**Information shown:**
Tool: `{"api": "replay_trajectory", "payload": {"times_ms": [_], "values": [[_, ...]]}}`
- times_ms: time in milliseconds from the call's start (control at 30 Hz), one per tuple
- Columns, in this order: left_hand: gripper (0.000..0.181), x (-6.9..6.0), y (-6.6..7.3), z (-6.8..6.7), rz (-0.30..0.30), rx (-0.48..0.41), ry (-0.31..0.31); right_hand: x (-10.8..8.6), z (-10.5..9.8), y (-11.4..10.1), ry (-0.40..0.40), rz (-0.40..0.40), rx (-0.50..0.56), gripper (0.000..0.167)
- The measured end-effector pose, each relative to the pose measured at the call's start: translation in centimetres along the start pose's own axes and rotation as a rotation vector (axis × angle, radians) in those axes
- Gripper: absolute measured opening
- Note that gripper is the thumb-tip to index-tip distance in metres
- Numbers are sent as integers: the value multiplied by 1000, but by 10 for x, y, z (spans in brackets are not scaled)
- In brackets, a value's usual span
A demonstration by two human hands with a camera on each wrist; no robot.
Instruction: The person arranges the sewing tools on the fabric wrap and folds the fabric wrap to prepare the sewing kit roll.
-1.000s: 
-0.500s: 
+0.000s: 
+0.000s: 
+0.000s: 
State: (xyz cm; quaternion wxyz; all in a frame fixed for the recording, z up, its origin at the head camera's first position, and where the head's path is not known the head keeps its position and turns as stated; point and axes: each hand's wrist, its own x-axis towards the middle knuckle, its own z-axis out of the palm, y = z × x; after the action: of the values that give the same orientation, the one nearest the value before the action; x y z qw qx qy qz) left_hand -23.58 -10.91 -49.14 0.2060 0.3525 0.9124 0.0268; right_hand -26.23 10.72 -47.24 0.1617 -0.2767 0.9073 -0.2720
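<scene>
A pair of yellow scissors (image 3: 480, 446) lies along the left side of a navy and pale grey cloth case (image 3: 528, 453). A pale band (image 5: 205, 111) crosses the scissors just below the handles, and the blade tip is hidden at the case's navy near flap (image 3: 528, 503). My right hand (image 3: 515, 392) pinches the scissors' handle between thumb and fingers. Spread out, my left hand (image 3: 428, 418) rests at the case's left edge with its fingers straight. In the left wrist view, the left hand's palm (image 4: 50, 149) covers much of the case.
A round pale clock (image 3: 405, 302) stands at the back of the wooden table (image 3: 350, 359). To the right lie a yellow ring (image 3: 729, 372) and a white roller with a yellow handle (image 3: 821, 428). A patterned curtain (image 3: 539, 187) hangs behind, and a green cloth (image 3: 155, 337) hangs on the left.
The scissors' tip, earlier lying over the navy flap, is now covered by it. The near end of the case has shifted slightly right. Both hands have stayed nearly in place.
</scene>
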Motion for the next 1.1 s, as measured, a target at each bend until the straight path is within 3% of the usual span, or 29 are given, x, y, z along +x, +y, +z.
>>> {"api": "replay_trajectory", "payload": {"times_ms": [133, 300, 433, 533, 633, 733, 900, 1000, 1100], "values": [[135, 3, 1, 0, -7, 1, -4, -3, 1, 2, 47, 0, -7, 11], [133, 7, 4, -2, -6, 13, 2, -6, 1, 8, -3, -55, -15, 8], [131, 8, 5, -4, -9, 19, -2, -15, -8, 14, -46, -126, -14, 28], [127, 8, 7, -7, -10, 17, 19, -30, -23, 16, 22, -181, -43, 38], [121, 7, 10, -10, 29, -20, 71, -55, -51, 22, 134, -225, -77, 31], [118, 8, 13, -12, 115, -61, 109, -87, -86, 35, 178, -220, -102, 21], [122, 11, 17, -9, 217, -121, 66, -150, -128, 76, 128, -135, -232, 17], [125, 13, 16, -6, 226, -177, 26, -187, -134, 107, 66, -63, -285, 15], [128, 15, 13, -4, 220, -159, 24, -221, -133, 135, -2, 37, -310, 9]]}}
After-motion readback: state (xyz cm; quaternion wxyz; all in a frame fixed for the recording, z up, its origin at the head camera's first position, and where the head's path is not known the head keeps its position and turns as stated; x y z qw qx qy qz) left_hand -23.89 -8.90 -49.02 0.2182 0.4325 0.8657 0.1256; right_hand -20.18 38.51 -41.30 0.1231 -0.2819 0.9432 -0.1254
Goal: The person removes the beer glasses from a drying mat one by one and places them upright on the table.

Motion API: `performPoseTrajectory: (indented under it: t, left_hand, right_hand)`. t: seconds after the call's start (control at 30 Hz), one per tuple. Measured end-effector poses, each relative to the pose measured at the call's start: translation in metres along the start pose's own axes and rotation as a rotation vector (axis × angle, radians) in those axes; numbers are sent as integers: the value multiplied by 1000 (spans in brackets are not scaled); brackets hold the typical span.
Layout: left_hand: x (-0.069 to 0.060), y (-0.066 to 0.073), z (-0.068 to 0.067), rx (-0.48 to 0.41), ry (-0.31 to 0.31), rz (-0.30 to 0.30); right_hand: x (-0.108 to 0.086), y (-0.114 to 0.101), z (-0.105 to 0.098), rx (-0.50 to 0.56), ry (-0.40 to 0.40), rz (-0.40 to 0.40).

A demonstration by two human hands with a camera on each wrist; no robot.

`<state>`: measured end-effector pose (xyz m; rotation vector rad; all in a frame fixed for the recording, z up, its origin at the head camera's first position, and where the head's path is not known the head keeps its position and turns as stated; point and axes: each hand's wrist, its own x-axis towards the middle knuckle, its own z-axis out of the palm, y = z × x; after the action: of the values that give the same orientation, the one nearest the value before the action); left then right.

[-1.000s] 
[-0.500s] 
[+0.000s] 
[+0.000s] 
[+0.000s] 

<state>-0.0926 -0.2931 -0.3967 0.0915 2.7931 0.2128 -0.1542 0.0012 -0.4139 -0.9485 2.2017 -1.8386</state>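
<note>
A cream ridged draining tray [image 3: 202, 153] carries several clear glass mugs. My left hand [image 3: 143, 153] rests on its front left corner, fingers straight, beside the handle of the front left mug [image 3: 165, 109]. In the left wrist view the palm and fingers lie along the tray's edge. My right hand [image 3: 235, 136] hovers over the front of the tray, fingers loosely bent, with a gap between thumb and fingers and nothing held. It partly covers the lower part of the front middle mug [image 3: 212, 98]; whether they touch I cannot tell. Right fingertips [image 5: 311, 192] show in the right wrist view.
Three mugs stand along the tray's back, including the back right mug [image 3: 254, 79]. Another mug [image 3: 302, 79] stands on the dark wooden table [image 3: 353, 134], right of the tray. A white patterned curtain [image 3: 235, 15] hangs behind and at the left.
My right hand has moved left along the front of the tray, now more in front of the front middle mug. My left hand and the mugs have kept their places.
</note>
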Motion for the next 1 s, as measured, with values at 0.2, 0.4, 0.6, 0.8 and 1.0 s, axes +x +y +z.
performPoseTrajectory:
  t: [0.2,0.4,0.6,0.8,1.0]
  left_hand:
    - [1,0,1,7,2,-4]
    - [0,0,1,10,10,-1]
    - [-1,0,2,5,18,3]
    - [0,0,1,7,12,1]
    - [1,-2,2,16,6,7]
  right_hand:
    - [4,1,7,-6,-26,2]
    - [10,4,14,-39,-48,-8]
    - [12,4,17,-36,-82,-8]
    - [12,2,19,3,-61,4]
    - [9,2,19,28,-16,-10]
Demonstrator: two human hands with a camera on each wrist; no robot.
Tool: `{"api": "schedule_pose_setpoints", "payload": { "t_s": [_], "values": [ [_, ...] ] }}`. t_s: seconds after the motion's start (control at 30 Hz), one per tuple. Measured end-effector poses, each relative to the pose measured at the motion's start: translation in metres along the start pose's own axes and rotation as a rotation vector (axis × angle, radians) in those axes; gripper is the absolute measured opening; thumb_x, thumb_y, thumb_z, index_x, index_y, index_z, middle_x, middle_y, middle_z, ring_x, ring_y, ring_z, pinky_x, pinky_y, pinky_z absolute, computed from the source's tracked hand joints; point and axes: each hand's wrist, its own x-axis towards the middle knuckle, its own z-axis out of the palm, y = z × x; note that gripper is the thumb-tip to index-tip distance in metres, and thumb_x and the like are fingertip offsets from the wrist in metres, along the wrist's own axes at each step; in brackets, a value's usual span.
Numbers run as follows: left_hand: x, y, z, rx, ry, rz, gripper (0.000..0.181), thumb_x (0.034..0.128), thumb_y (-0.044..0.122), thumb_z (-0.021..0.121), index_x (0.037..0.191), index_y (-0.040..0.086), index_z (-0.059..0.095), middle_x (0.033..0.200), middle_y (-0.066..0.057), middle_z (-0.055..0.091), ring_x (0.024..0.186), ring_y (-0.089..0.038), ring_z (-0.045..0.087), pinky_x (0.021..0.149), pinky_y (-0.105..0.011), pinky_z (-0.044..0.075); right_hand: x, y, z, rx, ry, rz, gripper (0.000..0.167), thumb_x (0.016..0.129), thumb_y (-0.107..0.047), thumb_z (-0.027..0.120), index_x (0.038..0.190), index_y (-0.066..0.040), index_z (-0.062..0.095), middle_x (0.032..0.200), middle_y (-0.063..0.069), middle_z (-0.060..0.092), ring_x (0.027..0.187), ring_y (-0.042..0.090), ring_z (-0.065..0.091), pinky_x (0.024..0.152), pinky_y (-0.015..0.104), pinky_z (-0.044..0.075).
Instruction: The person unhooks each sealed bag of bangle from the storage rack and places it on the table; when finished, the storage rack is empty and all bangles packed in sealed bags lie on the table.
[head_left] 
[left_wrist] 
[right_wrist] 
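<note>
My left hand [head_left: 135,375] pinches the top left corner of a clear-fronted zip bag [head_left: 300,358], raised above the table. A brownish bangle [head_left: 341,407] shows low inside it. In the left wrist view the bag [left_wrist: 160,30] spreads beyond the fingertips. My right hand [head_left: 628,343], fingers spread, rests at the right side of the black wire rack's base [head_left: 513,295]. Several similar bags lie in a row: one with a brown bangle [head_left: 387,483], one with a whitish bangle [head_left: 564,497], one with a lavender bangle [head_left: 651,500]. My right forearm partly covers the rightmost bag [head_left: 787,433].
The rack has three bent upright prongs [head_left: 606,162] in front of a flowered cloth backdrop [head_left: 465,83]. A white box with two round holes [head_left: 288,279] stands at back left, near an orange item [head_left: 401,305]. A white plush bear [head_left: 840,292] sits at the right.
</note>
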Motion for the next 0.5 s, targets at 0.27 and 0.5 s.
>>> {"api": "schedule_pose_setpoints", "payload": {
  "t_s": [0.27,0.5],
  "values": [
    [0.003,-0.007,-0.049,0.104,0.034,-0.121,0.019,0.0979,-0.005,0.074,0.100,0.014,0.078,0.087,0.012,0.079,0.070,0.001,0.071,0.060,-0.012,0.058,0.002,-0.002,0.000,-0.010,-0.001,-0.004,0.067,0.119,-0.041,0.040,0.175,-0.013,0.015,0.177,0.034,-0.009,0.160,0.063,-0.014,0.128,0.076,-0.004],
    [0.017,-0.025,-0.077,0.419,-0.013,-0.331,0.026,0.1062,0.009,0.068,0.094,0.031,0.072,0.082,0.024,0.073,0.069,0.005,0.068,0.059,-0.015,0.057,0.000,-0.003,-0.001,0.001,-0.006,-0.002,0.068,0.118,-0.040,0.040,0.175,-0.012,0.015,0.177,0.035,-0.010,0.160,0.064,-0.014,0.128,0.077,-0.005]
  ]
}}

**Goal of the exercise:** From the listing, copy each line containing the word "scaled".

**Exercise result:**
- Numbers are sent as integers: the value multiplied by 1000, but by 10 for x, y, z (spans in brackets are not scaled)
Motion API: `performPoseTrajectory: (indented under it: t, left_hand, right_hand)`. t: seconds after the call's start (control at 30 Hz), one per tuple. Measured end-effector poses, each relative to the pose measured at the call's start: translation in metres along the start pose's own axes and rotation as a rotation vector (axis × angle, radians) in those axes; numbers are sent as integers: the value multiplied by 1000 (spans in brackets are not scaled); brackets hold the typical span.

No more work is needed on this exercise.